[Your task]:
All of the data below is to be copied again without changes.

____ Data shown

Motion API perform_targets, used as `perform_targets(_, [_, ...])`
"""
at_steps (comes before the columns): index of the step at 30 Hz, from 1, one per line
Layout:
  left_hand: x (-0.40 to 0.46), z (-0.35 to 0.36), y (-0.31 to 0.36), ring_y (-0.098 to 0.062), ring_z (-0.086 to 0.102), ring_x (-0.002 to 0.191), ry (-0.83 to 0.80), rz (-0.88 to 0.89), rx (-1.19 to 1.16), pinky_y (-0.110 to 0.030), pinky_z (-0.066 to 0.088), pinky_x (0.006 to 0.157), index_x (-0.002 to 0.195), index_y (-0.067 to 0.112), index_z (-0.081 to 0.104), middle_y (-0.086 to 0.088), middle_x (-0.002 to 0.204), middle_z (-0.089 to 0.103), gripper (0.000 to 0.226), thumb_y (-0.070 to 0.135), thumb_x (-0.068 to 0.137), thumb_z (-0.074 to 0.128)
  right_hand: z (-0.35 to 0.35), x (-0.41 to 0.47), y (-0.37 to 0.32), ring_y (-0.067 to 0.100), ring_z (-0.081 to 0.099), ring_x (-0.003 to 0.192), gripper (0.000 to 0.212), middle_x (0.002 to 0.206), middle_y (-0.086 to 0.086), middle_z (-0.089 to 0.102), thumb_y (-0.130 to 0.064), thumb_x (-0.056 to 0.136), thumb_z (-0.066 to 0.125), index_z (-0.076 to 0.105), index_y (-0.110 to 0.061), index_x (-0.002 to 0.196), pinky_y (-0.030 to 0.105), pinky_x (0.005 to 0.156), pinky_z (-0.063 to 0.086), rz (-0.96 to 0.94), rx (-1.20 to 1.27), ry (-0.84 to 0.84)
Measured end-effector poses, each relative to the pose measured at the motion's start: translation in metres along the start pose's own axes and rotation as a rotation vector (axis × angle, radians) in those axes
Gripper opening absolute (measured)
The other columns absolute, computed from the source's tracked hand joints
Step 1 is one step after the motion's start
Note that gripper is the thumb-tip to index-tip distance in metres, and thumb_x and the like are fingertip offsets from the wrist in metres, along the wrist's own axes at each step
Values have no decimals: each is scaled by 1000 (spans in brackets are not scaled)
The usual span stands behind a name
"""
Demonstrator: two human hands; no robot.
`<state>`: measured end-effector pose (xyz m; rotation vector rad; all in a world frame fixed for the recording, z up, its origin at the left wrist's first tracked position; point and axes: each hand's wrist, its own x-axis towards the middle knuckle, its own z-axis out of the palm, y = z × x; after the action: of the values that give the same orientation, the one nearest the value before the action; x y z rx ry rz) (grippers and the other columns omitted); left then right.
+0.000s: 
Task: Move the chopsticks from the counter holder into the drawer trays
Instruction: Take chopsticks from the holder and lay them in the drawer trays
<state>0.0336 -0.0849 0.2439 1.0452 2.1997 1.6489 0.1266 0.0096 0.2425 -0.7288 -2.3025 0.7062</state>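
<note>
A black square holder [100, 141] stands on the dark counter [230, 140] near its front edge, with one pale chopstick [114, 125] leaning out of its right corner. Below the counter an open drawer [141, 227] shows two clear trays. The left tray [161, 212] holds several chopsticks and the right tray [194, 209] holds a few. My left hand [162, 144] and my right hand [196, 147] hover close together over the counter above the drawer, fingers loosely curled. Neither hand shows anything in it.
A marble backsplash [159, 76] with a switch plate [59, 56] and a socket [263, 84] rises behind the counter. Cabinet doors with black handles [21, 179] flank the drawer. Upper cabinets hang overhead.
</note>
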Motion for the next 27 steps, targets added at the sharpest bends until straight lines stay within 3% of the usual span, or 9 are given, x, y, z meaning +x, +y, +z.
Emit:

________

[Task output]:
Motion API perform_targets, used as `perform_targets(_, [_, ...])`
"""
at_steps (comes before the columns): index of the step at 30 Hz, from 1, one per line
Layout:
  left_hand: x (-0.40 to 0.46), z (-0.35 to 0.36), y (-0.31 to 0.36), ring_y (-0.098 to 0.062), ring_z (-0.086 to 0.102), ring_x (-0.002 to 0.191), ry (-0.83 to 0.80), rz (-0.88 to 0.89), rx (-1.19 to 1.16), pinky_y (-0.110 to 0.030), pinky_z (-0.066 to 0.088), pinky_x (0.006 to 0.157), index_x (-0.002 to 0.195), index_y (-0.067 to 0.112), index_z (-0.081 to 0.104), middle_y (-0.086 to 0.088), middle_x (-0.002 to 0.204), middle_z (-0.089 to 0.103), gripper (0.000 to 0.226), thumb_y (-0.070 to 0.135), thumb_x (-0.068 to 0.137), thumb_z (-0.074 to 0.128)
  right_hand: z (-0.35 to 0.35), x (-0.41 to 0.47), y (-0.37 to 0.32), ring_y (-0.067 to 0.100), ring_z (-0.081 to 0.099), ring_x (-0.003 to 0.192), gripper (0.000 to 0.212), middle_x (0.002 to 0.206), middle_y (-0.086 to 0.086), middle_z (-0.089 to 0.102), thumb_y (-0.130 to 0.064), thumb_x (-0.056 to 0.136), thumb_z (-0.066 to 0.125), index_z (-0.076 to 0.105), index_y (-0.110 to 0.061), index_x (-0.002 to 0.196), pinky_y (-0.030 to 0.105), pinky_x (0.005 to 0.156), pinky_z (-0.063 to 0.086), rz (-0.96 to 0.94), rx (-1.20 to 1.27), ry (-0.84 to 0.84)
Measured end-effector poses, each relative to the pose measured at the motion's start: translation in metres along the start pose's own axes and rotation as a rotation vector (axis × angle, radians) in those axes
Gripper opening absolute (measured)
The other columns absolute, computed from the source's tracked hand joints
Step 1 is one step after the motion's start
Note that gripper is the thumb-tip to index-tip distance in metres, and thumb_x and the like are fingertip offsets from the wrist in metres, along the wrist's own axes at each step
Values have no decimals: each is scaled by 1000 (spans in brackets are not scaled)
The usual span stands behind a name
"""
Demonstrator: two human hands; no robot.
`<state>`: measured end-effector pose (xyz m; rotation vector rad; all in a world frame fixed for the recording, z up, its origin at the left wrist's first tracked position; point and axes: each hand's wrist, its own x-axis towards the middle knuckle, its own z-axis out of the palm, y = z × x; after the action: of the values that give the same orientation, the one nearest the value before the action; x y z rx ry rz) (grippers and the other columns omitted); left then right.
+0.000s: 
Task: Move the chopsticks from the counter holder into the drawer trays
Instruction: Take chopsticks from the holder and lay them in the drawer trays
<state>0.0336 -0.0849 0.2439 1.0452 2.1997 1.6489 0.1266 0.0096 0.2425 -0.7288 -2.3025 0.7062</state>
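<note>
A black square holder [100, 141] stands on the dark counter [230, 140] near its front edge, with one pale chopstick [114, 125] leaning out of its right corner. Below the counter an open drawer [141, 227] shows two clear trays. The left tray [161, 212] holds several chopsticks and the right tray [194, 209] holds a few. My left hand [162, 144] and my right hand [196, 147] hover close together over the counter above the drawer, fingers loosely curled. Neither hand shows anything in it.
A marble backsplash [159, 76] with a switch plate [59, 56] and a socket [263, 84] rises behind the counter. Cabinet doors with black handles [21, 179] flank the drawer. Upper cabinets hang overhead.
</note>
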Motion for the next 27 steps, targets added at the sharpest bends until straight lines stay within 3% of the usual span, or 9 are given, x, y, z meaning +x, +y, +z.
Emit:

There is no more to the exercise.